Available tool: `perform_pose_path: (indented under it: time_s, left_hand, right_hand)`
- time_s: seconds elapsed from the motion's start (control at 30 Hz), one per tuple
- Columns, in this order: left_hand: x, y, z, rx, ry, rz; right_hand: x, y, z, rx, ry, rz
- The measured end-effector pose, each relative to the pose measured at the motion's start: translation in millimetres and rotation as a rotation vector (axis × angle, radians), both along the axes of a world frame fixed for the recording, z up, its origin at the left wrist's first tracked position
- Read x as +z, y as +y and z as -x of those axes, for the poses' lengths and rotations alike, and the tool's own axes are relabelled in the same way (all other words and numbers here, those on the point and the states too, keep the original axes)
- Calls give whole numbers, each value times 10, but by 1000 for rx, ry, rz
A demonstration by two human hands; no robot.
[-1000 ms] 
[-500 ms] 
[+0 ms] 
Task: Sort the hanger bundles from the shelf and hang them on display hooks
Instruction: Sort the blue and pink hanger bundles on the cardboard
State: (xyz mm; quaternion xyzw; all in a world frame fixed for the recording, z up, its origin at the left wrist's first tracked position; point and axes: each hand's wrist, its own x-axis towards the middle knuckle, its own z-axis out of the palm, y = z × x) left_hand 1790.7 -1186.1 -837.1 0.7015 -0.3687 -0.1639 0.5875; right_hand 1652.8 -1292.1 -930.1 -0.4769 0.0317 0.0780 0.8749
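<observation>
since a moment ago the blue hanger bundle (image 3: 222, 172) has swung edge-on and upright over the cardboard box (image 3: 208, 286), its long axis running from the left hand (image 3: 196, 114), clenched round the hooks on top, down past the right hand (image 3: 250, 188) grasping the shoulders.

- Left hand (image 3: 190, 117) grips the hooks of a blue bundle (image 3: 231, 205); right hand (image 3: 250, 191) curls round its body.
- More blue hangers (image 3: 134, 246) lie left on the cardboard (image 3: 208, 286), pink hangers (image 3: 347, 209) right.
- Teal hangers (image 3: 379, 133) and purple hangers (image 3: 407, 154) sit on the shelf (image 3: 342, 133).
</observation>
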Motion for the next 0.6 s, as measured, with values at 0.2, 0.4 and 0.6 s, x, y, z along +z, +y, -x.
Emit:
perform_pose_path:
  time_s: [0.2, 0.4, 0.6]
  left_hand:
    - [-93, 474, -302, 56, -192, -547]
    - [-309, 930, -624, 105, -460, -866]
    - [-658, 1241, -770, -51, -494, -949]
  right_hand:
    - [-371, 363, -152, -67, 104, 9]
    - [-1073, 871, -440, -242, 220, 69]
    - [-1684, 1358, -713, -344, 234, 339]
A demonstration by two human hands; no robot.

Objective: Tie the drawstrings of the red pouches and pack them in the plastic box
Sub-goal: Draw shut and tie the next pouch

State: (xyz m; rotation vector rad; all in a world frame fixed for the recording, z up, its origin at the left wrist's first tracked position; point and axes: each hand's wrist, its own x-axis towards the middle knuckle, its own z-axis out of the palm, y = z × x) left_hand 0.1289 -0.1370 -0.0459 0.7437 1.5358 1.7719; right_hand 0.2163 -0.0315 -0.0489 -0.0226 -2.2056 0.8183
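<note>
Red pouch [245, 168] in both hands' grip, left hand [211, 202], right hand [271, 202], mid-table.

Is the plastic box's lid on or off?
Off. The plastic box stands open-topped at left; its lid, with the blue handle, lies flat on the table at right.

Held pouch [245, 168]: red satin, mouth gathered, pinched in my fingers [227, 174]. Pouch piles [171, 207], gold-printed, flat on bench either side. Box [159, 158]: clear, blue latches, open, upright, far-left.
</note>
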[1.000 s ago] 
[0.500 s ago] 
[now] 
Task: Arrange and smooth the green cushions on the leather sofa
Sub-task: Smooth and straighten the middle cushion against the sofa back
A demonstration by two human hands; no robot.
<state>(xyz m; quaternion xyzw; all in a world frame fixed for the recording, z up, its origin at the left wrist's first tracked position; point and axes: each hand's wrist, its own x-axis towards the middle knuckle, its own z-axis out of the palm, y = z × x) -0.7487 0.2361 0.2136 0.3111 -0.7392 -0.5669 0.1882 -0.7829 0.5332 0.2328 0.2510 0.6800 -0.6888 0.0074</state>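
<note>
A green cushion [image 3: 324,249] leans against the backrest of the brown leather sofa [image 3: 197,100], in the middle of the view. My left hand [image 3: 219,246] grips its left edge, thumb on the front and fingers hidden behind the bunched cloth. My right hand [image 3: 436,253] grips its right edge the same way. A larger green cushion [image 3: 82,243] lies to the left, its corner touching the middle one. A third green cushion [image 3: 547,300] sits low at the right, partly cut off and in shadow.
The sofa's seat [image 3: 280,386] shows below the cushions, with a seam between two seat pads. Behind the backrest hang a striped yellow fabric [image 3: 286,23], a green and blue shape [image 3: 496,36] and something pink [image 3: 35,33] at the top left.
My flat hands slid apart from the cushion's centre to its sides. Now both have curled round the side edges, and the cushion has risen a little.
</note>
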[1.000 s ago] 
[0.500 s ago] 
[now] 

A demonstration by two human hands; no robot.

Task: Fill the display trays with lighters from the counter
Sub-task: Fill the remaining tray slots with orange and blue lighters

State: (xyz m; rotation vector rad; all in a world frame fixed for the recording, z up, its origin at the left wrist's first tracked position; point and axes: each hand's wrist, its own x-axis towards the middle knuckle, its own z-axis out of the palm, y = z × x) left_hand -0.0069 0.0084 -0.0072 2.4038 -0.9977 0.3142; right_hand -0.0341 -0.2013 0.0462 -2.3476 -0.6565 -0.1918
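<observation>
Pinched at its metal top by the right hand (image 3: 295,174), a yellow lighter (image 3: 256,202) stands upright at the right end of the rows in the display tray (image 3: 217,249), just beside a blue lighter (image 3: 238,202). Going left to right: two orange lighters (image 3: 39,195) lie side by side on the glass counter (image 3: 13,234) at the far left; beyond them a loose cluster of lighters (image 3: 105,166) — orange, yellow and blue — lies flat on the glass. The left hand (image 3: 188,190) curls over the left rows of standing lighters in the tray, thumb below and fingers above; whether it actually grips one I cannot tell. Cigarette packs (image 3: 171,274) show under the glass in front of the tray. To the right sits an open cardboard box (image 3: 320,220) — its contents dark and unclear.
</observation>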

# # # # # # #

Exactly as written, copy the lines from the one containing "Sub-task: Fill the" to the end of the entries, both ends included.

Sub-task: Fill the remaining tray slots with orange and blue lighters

State: (xyz m; rotation vector rad; all in a world frame fixed for the recording, z up, its origin at the left wrist's first tracked position; point and axes: each hand's wrist, its own x-axis towards the middle knuckle, its own z-axis out of the palm, y = z × x) left_hand -0.0069 0.0084 -0.0072 2.4038 -0.9977 0.3142; right_hand -0.0341 -0.2013 0.0462 -2.3476 -0.6565 -0.1918
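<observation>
Pinched at its metal top by the right hand (image 3: 295,174), a yellow lighter (image 3: 256,202) stands upright at the right end of the rows in the display tray (image 3: 217,249), just beside a blue lighter (image 3: 238,202). Going left to right: two orange lighters (image 3: 39,195) lie side by side on the glass counter (image 3: 13,234) at the far left; beyond them a loose cluster of lighters (image 3: 105,166) — orange, yellow and blue — lies flat on the glass. The left hand (image 3: 188,190) curls over the left rows of standing lighters in the tray, thumb below and fingers above; whether it actually grips one I cannot tell. Cigarette packs (image 3: 171,274) show under the glass in front of the tray. To the right sits an open cardboard box (image 3: 320,220) — its contents dark and unclear.
</observation>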

The answer is finished.